*TASK INSTRUCTIONS*
The expected response is a copy of every line in the entries below that includes the word "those".

Collected data
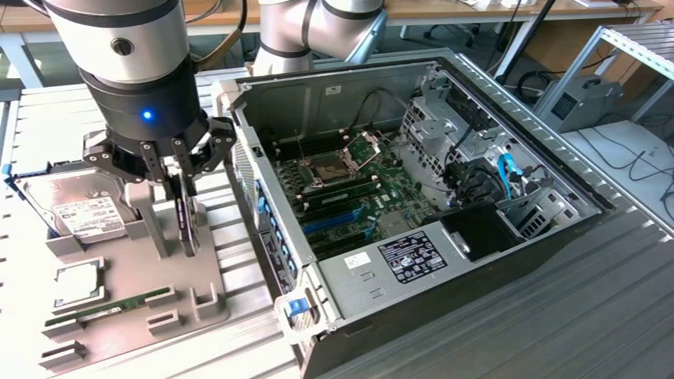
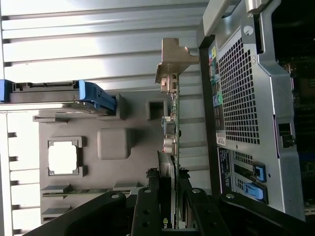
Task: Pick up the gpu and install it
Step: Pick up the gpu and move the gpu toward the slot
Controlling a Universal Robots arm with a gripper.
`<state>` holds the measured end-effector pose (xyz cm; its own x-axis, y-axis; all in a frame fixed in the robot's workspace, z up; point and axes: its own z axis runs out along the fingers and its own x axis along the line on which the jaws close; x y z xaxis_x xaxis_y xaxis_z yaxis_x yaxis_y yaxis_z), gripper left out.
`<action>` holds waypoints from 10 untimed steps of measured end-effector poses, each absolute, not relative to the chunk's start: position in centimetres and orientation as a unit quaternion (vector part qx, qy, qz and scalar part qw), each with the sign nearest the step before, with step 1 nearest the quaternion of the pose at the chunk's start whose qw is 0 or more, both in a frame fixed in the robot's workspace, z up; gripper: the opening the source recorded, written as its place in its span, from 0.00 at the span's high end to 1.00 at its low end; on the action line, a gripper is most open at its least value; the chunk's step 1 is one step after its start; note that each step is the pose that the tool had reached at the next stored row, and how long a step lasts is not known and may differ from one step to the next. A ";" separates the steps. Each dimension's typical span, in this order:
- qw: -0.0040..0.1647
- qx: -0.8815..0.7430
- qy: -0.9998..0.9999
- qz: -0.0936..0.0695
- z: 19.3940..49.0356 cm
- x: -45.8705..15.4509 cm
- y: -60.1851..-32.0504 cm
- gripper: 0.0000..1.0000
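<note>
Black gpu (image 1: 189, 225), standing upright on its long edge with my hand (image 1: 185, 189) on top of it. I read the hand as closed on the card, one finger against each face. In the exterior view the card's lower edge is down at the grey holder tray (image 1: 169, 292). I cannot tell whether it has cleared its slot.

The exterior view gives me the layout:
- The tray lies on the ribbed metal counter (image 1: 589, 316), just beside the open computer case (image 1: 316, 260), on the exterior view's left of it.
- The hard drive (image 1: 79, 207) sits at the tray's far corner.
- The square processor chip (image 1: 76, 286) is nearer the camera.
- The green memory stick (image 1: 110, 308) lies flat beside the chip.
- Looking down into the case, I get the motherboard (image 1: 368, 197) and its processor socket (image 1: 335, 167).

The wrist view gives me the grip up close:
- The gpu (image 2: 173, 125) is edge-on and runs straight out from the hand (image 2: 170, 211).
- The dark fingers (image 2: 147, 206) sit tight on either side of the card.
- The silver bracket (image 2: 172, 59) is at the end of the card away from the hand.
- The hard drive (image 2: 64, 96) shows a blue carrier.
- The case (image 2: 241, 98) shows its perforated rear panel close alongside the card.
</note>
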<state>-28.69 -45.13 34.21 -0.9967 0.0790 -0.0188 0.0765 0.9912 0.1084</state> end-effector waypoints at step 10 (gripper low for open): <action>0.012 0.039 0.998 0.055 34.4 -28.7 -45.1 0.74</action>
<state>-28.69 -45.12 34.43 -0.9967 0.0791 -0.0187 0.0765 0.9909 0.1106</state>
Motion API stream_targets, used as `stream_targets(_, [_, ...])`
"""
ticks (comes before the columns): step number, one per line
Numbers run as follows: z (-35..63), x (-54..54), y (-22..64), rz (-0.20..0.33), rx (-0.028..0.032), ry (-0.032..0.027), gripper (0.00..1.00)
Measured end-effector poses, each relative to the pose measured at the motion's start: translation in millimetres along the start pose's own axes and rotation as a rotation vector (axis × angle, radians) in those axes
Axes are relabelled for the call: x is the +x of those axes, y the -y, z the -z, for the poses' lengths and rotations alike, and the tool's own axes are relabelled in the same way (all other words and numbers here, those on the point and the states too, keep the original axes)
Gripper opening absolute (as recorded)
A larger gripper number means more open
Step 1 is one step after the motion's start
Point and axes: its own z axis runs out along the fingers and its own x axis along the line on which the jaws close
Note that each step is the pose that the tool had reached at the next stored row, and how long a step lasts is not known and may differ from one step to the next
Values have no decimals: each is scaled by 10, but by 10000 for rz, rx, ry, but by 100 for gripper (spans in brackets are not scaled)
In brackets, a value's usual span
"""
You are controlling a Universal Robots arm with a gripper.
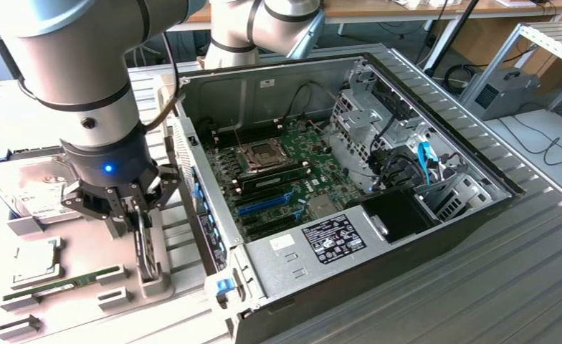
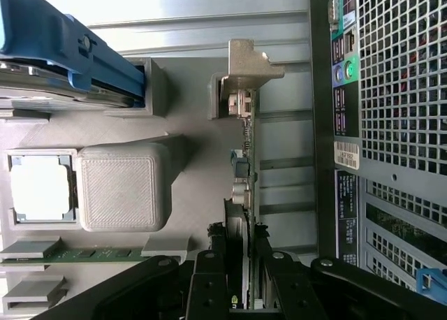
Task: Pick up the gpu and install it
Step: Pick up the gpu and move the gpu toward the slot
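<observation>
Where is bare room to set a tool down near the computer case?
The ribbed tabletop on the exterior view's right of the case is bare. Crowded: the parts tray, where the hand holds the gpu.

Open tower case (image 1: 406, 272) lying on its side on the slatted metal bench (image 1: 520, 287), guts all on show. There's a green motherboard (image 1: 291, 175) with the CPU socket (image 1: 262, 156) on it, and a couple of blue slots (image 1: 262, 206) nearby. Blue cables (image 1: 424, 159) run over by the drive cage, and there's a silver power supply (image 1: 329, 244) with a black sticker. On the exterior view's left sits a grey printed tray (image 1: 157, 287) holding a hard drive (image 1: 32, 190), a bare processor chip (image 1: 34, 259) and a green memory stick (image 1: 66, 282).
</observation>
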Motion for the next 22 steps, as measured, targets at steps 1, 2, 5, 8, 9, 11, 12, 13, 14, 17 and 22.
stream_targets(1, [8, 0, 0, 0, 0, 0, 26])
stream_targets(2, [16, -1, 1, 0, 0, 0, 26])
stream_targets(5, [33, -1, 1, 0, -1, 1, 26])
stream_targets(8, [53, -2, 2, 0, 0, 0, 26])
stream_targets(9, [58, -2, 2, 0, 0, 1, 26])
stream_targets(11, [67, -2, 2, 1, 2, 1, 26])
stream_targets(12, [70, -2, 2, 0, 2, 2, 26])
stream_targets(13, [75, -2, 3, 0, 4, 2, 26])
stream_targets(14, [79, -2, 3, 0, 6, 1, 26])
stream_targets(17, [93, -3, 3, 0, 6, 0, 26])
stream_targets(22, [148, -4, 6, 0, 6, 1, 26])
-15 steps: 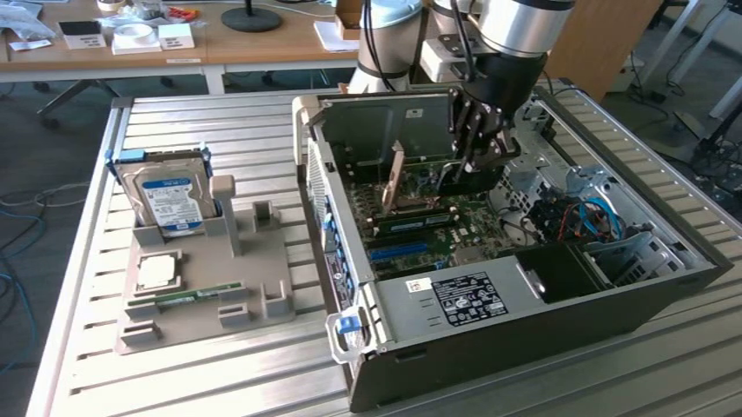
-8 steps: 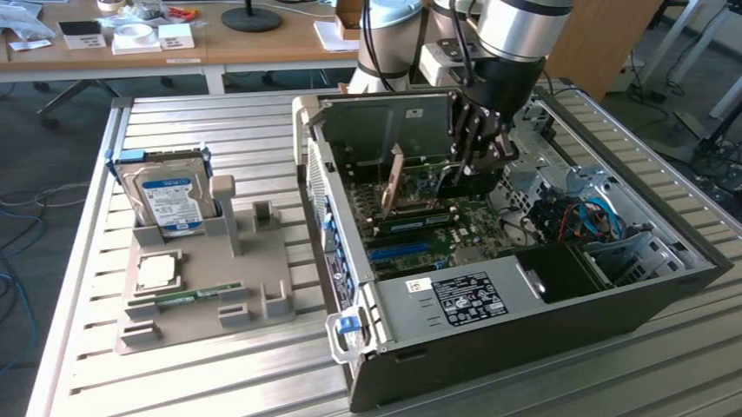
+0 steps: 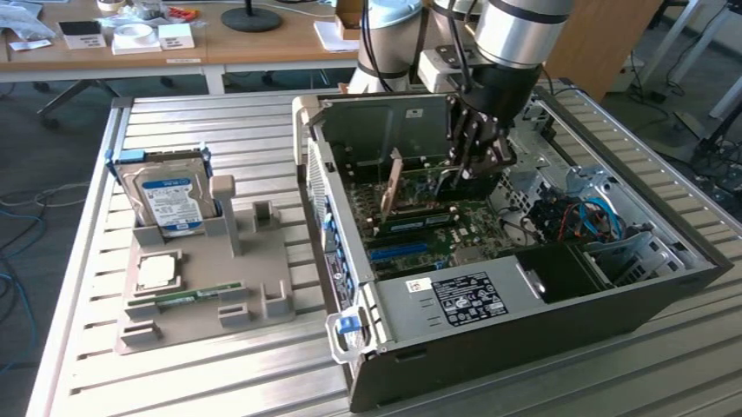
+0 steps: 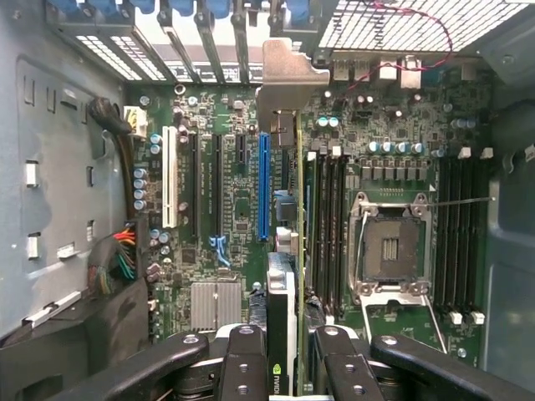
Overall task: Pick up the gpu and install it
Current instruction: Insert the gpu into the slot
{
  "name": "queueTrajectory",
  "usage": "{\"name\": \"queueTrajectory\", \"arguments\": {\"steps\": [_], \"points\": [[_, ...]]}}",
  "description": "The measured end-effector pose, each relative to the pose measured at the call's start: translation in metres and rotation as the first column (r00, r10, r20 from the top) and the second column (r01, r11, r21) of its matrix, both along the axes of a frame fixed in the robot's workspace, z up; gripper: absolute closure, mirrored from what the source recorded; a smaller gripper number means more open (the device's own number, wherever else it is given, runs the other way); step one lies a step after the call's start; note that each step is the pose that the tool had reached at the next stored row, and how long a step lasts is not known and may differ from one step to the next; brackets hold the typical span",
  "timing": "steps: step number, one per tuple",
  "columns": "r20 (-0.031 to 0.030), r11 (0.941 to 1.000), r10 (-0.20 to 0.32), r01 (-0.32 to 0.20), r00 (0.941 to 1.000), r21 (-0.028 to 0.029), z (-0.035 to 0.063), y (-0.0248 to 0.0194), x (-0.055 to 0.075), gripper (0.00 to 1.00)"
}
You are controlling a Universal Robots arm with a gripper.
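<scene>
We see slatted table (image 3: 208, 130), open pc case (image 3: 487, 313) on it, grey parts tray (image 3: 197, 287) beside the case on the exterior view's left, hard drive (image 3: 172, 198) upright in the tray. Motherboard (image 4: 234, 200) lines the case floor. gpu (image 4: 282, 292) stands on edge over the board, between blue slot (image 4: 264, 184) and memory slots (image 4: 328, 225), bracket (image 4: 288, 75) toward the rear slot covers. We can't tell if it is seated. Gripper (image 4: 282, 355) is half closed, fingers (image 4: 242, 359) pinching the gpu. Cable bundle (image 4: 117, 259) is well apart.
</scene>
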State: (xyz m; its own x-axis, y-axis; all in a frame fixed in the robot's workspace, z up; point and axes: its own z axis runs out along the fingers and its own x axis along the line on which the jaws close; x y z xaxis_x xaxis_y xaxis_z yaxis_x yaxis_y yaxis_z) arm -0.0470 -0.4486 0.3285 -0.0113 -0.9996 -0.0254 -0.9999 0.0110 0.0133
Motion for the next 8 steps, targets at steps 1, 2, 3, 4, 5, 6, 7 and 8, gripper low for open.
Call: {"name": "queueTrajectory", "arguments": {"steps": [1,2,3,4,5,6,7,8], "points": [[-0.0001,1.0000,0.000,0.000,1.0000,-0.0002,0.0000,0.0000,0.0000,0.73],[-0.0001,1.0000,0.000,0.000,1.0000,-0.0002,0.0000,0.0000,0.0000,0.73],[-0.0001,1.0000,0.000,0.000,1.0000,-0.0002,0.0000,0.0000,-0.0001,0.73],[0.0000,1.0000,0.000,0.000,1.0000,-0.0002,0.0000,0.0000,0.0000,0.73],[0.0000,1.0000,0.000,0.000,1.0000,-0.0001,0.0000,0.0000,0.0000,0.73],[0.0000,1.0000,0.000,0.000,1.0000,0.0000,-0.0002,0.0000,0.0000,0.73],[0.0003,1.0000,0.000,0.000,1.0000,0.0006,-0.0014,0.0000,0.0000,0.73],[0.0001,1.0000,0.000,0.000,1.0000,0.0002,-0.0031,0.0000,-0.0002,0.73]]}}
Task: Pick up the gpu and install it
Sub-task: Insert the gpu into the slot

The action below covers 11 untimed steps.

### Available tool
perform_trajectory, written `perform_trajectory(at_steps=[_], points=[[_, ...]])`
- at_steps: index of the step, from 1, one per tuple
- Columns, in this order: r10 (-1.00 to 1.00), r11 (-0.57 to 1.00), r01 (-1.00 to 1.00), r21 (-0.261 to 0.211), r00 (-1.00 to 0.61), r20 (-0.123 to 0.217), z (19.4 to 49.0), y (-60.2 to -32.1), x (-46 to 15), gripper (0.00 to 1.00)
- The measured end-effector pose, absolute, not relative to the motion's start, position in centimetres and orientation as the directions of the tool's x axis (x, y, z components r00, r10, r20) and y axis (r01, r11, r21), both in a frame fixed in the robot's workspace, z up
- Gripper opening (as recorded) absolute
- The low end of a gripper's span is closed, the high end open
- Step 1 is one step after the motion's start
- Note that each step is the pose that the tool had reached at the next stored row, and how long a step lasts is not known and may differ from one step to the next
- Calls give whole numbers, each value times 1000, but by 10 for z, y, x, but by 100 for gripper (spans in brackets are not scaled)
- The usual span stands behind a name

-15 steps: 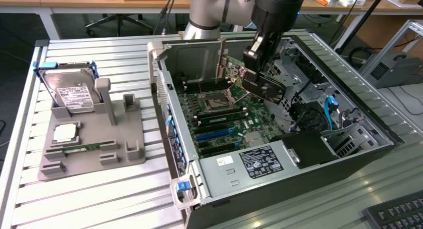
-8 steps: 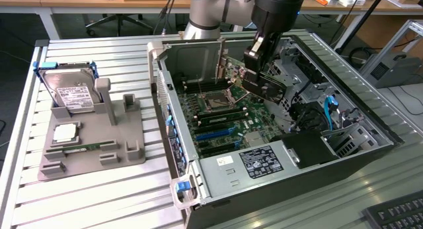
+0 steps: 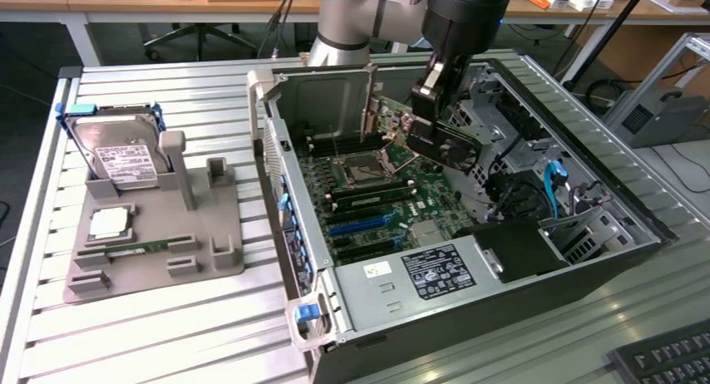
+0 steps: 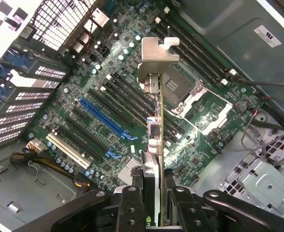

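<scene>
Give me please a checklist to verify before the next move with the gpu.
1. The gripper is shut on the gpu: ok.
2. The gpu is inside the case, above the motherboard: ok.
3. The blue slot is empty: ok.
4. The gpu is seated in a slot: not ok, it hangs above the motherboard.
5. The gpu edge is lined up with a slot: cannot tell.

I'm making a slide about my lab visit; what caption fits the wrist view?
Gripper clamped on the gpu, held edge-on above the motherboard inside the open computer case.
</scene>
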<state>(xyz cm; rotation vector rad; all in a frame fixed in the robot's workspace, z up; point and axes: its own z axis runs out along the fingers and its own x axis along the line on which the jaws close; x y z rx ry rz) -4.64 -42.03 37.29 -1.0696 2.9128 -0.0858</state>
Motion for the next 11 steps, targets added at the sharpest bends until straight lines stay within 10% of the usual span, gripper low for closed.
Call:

*THE ANSWER*
Measured end-effector poses, each relative to the pose measured at the motion's start: translation in millimetres along the start pose's own axes and rotation as a rotation vector (axis × angle, radians) in those axes
Axes are relabelled for the call: x is the +x of those axes, y the -y, z the -z, for the poses' lengths and rotations alike, and the tool's own axes are relabelled in the same way (all other words and numbers here, those on the point and the states too, keep the original axes)

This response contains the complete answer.